WORK ITEM -
The entries below contain a line with "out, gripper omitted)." and a line with "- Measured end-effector". Retype exactly everything from the first down to the second, both included, and nothing else.

DATASET RECORDS -
___

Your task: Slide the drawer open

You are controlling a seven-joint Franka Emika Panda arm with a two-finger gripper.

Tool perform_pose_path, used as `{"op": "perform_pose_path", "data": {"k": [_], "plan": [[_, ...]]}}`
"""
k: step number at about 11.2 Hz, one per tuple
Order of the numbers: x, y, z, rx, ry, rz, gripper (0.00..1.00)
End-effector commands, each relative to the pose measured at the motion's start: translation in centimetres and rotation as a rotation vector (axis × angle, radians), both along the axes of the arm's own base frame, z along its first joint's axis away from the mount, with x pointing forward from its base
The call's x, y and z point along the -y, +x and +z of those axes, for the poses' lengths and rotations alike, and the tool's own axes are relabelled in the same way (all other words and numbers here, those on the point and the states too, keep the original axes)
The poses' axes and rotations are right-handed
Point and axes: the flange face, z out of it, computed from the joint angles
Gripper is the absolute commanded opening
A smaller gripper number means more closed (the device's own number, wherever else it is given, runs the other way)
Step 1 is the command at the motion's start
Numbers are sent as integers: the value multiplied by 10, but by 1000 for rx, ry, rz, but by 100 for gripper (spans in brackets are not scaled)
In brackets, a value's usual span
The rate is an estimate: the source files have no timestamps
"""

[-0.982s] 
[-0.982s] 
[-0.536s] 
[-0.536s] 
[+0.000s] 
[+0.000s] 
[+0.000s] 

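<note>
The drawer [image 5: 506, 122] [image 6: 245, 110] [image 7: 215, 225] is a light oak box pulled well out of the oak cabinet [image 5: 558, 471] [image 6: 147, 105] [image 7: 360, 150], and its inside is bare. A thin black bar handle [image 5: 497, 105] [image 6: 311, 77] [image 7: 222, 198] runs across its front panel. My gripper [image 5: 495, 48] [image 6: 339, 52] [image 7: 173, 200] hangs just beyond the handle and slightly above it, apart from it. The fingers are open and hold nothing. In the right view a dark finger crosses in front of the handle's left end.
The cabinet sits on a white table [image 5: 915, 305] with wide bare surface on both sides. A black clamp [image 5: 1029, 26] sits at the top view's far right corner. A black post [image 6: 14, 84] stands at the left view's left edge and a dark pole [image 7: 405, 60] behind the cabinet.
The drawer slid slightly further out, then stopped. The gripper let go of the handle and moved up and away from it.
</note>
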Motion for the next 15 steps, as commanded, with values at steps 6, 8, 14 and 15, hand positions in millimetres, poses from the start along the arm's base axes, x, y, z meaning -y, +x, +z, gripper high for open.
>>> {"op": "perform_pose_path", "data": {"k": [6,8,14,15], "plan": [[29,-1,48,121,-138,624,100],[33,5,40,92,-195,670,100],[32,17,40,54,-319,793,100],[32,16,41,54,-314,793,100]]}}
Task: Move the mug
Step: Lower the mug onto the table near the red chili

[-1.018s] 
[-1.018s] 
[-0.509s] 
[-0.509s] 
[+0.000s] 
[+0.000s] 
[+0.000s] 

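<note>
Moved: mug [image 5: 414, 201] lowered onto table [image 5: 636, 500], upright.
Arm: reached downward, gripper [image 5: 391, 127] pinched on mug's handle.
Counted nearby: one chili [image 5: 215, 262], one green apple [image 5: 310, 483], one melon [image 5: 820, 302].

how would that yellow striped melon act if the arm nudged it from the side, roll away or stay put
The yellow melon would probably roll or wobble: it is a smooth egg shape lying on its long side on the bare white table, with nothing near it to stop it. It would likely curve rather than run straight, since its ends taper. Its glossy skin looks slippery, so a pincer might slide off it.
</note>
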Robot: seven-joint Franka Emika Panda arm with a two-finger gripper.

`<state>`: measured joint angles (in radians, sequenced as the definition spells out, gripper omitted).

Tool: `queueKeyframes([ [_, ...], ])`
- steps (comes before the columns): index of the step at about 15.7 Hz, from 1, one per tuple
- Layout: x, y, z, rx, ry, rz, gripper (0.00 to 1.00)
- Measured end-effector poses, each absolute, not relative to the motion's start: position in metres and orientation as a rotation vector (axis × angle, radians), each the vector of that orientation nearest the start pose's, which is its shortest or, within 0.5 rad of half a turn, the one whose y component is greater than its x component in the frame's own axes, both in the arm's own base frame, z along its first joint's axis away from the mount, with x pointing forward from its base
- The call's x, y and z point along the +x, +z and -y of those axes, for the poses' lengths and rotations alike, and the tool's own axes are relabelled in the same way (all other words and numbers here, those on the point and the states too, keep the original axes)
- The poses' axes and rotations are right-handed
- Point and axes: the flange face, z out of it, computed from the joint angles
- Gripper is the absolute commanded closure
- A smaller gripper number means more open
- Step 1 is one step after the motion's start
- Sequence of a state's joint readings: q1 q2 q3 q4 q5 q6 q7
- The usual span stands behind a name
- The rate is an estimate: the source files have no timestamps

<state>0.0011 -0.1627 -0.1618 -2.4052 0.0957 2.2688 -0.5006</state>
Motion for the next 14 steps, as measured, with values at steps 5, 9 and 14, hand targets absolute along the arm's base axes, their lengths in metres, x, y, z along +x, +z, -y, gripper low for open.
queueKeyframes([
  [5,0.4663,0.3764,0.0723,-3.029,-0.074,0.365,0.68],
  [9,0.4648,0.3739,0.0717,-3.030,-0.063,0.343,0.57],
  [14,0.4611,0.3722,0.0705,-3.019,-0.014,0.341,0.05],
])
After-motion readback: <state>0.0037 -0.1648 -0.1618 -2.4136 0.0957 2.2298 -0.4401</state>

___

YOUR RESPONSE -
`<state>`: measured joint angles (in radians, sequenced as the definition spells out, gripper omitted).

Tool: `queueKeyframes([ [_, ...], ])`
- steps (comes before the columns): index of the step at about 15.7 Hz, from 1, one per tuple
- Layout: x, y, z, rx, ry, rz, gripper (0.00 to 1.00)
- Measured end-effector poses, each absolute, not relative to the motion's start: position in metres and orientation as a rotation vector (axis × angle, radians), each the vector of that orientation nearest the start pose's, which is its shortest or, within 0.5 rad of half a turn, the one whose y component is greater than its x component in the frame's own axes, both in the arm's own base frame, z along its first joint's axis away from the mount, with x pointing forward from its base

No other output is needed; the exercise is complete.